Location
- Avenida España 1175 Asunción, 10093 Paraguay
- Coordinates: 25°17′03″S 57°34′48″W﻿ / ﻿25.2843°S 57.5800°W

Information
- Other name: ASA
- Type: American private international school
- Established: 1954; 72 years ago
- Oversight: Paraguay Ministry of Education and Culture; U.S. Office of Overseas Schools;
- Director General: Ben Ploeger
- Grades: PreK to 12
- Gender: Co-educational
- Enrollment: 655 (2013–14)
- Language: English; Spanish;
- Colors: Red, white, and blue
- Team name: Gators
- Accreditations: Southern Association of Colleges and Schools; Association of American Schools in South America;
- Tuition: $8,806 (2023–2024)
- Website: www.asa.edu.py

= American School of Asunción =

The American School of Asunción (commonly known locally as ASA) is an American private international school in Asunción, Paraguay.

Established in 1954, the school offers an instructional program from pre-kindergarten through grade 12. The school is a bilingual, multi-cultural educational institution incorporating U.S. and Paraguayan culture, history, language, pedagogy, and values in an educational program for United States, international, and Paraguayan students.

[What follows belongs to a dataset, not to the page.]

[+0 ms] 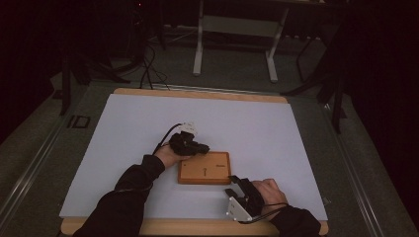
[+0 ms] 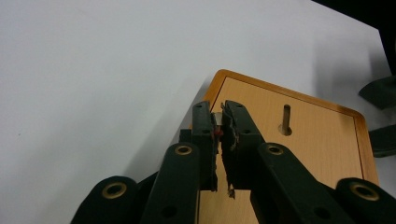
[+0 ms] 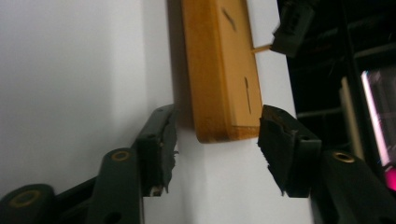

The school is accredited in the United States by the Southern Association of Colleges and Schools (SACS) and recognized in Paraguay by the Ministry of Education and Culture. ASA is also a member of the Association of American Schools in South America (AASSA) and recognized by the U.S. Office of Overseas Schools (A.O.S.). In September 2020, a new pavilion by Equipo de Arquitectura was added to the campus.

== Curriculum ==
The school offers a college-preparatory program using a standards-based curriculum. The program emphasizes excellence in the "Three A's" (athletics, academics, and the arts) through cooperative learning, critical thinking, problem-solving, whole language, bilingualism, and cultural diversity. All students in grades 1-12 are required to study Spanish. Students can graduate with a U.S. High School Diploma and a Paraguayan Studies Diploma. Each grade level is limited to 48 students and is divided into two sections.

== Sports ==
The school offers a sports program for various sports, including soccer, basketball, futsal, swimming, volleyball, martial arts, and track and field.